Special Consideration for Alternate Splicing Events

To add to the mRNA mapping problem is the existance of alternate splicing events. Attempting to identify alternate splicing in RNASEQ data is not something for the novice to attempt! .... get professional help alt_splice

Post Alignment QC Programs

RSeQC package provides a number of useful modules that can comprehensively evaluate high throughput sequence data especially RNA-seq data. “Basic modules” quickly inspect sequence quality, nucleotide composition bias, PCR bias and GC bias, while “RNA-seq specific modules” investigate sequencing saturation status of both splicing junction detection and expression estimation, mapped reads clipping profile, mapped reads distribution, coverage uniformity over gene body, reproducibility, strand specificity and splice junction annotation.

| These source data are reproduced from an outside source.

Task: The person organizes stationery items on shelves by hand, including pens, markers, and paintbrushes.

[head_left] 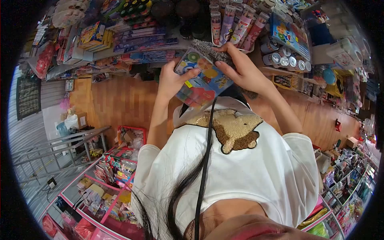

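My left hand (173,80) grips the left edge of a flat, blue, clear-wrapped packet (212,85) printed with colourful fruit pictures, its thumb on the front. A small yellow label shows near that thumb. In my right hand (246,72) is a grey fluffy cloth (206,49), pinched between thumb and fingers. The cloth lies against the packet's top edge. The packet is tilted in front of my body, over the wooden floor. Just beyond my right hand stand several clear tubes of pencils (244,28). What is inside the packet cannot be made out.
A shelf along the top holds yellow boxes (96,37), purple packs (140,40) and a similar blue packet (290,34) above several round tins (284,61). Behind me stand a pink-edged display rack (106,200) and a metal railing (68,146). Wooden floor (120,100) lies between.
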Action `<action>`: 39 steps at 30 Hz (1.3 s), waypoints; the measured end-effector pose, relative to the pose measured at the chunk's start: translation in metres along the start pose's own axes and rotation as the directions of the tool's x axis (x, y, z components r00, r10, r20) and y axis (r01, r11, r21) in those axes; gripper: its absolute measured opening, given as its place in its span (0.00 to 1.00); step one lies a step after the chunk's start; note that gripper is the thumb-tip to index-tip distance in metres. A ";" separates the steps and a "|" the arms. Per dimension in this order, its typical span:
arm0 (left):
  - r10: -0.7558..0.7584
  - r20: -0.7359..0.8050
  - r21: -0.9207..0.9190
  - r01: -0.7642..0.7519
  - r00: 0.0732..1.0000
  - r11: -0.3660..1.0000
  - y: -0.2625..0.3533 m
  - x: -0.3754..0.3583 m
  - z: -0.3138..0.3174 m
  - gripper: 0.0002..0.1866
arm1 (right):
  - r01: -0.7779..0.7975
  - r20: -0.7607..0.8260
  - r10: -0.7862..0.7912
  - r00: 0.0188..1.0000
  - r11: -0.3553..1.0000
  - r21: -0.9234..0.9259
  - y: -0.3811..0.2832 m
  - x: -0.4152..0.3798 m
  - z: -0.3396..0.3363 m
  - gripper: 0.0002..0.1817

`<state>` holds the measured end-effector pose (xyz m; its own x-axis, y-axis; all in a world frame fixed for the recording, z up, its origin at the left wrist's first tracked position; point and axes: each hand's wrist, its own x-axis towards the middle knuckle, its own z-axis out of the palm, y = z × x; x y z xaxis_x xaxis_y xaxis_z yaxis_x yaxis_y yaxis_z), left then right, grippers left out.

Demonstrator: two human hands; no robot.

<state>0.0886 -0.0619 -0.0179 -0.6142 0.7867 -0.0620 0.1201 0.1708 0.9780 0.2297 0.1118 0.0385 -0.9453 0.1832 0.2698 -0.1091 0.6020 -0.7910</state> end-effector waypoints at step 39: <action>-0.050 -0.350 -0.422 -0.110 0.935 0.900 0.049 0.044 0.031 0.27 | 0.023 -0.489 0.201 0.849 0.910 0.414 -0.021 -0.006 0.049 0.26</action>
<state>0.0915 -0.0002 0.0214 -0.8535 0.5199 -0.0369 -0.1536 -0.1833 0.9710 0.2222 0.0599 0.0261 -0.6740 0.6568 0.3381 -0.2480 0.2299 -0.9411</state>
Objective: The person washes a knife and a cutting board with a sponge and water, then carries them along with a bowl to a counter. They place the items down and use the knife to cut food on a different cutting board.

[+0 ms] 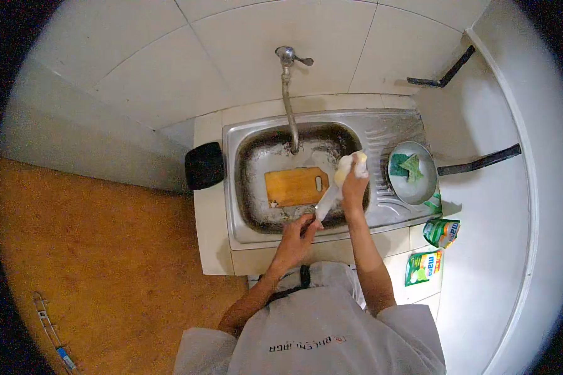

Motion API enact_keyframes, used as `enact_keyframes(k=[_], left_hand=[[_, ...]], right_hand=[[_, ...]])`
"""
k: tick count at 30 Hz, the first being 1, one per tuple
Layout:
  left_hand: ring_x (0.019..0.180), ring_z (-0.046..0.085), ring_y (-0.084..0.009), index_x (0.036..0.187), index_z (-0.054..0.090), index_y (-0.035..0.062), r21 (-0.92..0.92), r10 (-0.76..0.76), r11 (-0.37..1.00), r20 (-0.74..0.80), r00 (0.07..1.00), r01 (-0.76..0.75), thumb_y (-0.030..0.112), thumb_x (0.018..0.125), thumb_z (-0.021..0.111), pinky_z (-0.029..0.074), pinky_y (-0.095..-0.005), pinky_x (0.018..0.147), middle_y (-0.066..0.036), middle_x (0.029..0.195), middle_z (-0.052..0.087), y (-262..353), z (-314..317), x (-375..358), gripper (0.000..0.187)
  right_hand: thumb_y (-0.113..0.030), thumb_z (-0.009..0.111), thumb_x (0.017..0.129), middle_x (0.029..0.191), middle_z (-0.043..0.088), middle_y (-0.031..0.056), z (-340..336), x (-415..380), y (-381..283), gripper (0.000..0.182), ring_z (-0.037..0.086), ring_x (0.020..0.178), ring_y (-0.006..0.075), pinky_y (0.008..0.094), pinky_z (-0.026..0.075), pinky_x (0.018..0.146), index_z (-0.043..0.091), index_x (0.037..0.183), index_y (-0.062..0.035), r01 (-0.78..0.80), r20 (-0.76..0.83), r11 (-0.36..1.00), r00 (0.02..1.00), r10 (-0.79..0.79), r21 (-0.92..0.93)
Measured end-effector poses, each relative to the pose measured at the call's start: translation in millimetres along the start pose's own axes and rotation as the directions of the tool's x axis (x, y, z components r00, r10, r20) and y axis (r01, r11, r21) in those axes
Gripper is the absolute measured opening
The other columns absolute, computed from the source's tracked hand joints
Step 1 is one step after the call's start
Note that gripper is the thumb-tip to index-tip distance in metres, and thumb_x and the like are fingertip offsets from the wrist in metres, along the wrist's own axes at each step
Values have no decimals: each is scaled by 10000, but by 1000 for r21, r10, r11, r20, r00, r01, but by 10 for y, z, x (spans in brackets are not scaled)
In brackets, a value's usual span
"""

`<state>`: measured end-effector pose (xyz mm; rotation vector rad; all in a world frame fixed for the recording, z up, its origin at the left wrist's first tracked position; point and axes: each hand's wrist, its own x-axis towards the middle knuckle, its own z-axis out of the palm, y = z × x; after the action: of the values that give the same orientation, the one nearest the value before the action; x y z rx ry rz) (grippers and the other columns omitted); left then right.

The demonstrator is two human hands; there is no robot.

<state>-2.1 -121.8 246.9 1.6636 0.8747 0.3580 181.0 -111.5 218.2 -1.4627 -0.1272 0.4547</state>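
Observation:
In the head view my left hand [296,240] is closed at the sink's front edge, around the dark handle of a knife. The knife's pale blade [326,202] slants up and to the right over the basin. My right hand [355,187] grips a foam-covered, yellowish sponge [344,170] close to the far end of the blade; suds hide part of the sponge and some fingers. Below the hands, a wooden cutting board [288,188] with a handle slot lies in the steel sink [231,215].
A faucet [288,94] hangs over the basin. On the right drainboard sits a bowl [413,195] holding green scrub pads [410,167]. Two green soap pouches [441,232] lie by the right wall. A black object [204,166] rests left of the sink.

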Motion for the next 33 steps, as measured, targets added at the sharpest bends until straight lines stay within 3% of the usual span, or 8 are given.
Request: enact_keyframes(k=[4,11,13,14,24,26,30,33], left_hand=[[585,531,-118,924,564,-27,65,14,998,8,1000,-14,178,879,498,435,-277,571,-99,719,618,86,-64,37,220],[633,563,-176,926,564,-20,110,77,991,-21,997,-75,189,880,502,455,-295,626,-107,741,612,161,-111,48,222],[640,565,-181,926,564,-19,52,-56,997,51,997,54,195,881,503,452,-292,630,-109,733,609,211,-96,18,227],[626,557,-174,914,563,-20,47,4,999,40,999,-6,198,884,496,450,-288,625,-104,723,605,169,-73,-12,231],[674,582,-174,909,552,-31,62,73,995,0,997,-73,166,880,496,442,-311,639,-118,732,611,163,-113,7,206],[670,584,-190,897,554,-30,109,118,988,-59,991,-111,167,879,492,442,-319,642,-120,730,612,134,-103,12,207],[680,588,-240,885,565,-25,162,118,981,-51,992,-108,159,874,491,445,-330,647,-129,731,614,126,-116,7,199],[675,586,-259,885,571,-21,97,17,995,17,1000,-19,163,868,499,443,-322,641,-130,719,611,175,-133,-4,198]], right_hand=[[-284,486,898,702,515,13,-13,-152,885,272,464,615,78,267,391,525,559,851,-26,201,-38,937,975,-221,-287],[-253,480,899,779,518,53,12,-561,56,267,482,716,133,305,414,616,520,878,10,-199,186,970,957,223,-137],[-285,481,898,784,522,71,18,-402,115,298,487,724,149,310,416,633,523,877,9,363,52,800,921,-387,-478],[-325,487,894,795,531,74,-59,-264,-60,331,487,715,148,296,417,632,539,920,0,-21,21,926,999,31,-377],[-272,436,908,634,548,141,-29,-385,480,336,491,550,256,380,411,532,578,878,30,276,136,906,960,-244,-320],[-297,476,910,695,528,4,43,-613,456,293,475,585,76,246,387,488,553,858,-19,-46,109,979,992,69,-199],[-292,469,914,663,519,1,5,-549,483,294,486,579,80,248,398,494,550,857,-15,-60,113,983,990,81,-176],[-298,467,915,638,508,5,-65,-291,439,304,459,563,80,260,378,479,550,838,-16,290,178,878,955,-239,-381]])
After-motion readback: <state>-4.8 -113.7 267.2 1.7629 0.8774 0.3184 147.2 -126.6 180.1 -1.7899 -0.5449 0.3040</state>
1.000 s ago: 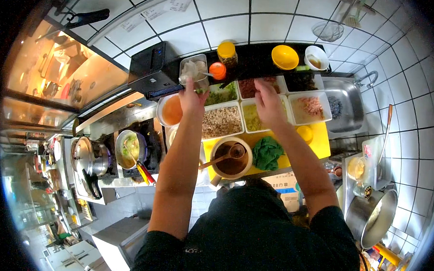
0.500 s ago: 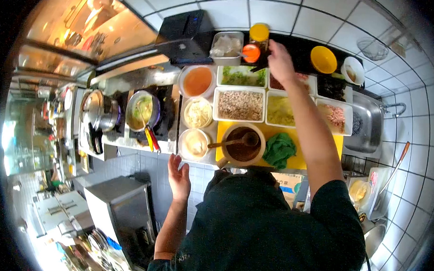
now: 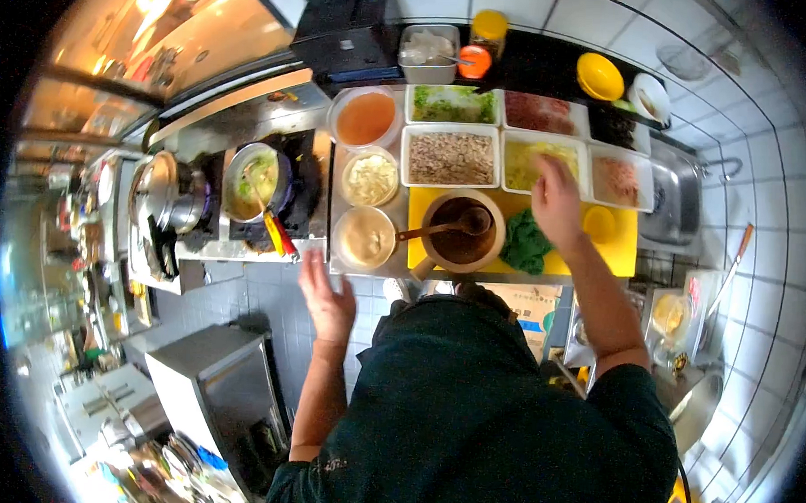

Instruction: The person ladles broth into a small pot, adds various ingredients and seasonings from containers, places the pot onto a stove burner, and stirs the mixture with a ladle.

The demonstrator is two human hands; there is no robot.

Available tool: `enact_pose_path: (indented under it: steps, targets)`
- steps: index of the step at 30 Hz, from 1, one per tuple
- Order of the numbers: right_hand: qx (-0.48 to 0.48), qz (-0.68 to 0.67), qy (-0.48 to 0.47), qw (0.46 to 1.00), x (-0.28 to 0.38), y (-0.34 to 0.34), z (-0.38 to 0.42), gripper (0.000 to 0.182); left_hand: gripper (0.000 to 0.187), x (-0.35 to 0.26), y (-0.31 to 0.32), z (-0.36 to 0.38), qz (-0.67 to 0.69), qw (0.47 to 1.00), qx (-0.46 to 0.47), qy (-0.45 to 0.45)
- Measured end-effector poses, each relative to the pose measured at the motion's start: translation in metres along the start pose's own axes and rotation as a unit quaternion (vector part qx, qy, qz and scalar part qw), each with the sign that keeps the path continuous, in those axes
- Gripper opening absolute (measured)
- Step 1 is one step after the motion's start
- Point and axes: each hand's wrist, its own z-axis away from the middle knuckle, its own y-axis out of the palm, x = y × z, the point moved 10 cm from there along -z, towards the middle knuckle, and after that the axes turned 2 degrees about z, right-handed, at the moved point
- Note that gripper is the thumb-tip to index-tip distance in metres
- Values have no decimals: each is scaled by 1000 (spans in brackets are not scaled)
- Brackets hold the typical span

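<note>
My left hand (image 3: 326, 300) is open with its fingers apart, in front of the counter edge. It is nearest to the red and yellow handle (image 3: 280, 235) at the frying pan (image 3: 257, 184), which holds pale and green food on the stove. My right hand (image 3: 558, 202) hovers over the front edge of a white tray of yellowish food (image 3: 540, 157). Its fingers are blurred, and I see nothing clearly in them. Beside it lie a green cloth (image 3: 527, 242) and a round yellow item (image 3: 599, 224) on the yellow cutting board (image 3: 617, 254). A pot (image 3: 461, 257) of dark sauce with a wooden ladle (image 3: 472, 221) stands left of the cloth.
White trays of minced food (image 3: 450, 157), chopped greens (image 3: 454, 104) and pink meat (image 3: 616, 181) line the counter. Round tubs (image 3: 364, 237) stand at left. Behind are an orange-topped container (image 3: 474, 62), a yellow-lidded jar (image 3: 489, 26) and a yellow bowl (image 3: 599, 77). A sink (image 3: 677, 205) is at right.
My right hand has come back from beside the yellow-lidded jar to the near side of the trays. My left hand has moved slightly left. The whole view has shifted a little.
</note>
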Motion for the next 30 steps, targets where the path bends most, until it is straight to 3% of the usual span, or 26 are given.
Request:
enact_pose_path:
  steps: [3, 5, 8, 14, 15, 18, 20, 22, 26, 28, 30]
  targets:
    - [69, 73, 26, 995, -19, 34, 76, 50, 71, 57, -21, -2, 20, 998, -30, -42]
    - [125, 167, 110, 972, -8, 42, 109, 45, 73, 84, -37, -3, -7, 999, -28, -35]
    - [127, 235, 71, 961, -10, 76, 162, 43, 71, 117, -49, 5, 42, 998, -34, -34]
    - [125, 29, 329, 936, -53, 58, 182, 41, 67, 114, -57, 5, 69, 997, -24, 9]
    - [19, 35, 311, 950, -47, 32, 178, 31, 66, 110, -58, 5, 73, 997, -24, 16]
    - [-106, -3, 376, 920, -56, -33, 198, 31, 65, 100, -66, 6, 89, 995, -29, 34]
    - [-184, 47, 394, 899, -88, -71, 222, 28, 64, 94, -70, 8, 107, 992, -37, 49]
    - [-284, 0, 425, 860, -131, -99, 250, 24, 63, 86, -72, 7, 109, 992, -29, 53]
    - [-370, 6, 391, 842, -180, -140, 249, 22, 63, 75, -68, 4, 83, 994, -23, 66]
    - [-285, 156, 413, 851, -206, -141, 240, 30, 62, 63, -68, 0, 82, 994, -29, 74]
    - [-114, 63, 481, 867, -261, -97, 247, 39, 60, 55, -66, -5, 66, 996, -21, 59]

MultiQC is a modular tool to aggregate results from bioinformatics analyses across many samples into a single report.

Picard Tools - RNAseqMetrics is a module that produces metrics about the alignment of RNA-seq reads within a SAM file to genes

RSeQC example of plot types

Post Alignment Cleanup Programs

Picard is a set of command line tools for manipulating high- throughput sequencing (HTS) data and formats such as SAM/ BAM/CRAM and VCF. (mark pcr duplicates)

Samtools provide various utilities for manipulating alignments in the SAM/BAM format, including sorting, merging, indexing and generating alignments in a per-position format.

BamTools is a command-line toolkit for reading, writing, and manipulating BAM (genome alignment) files.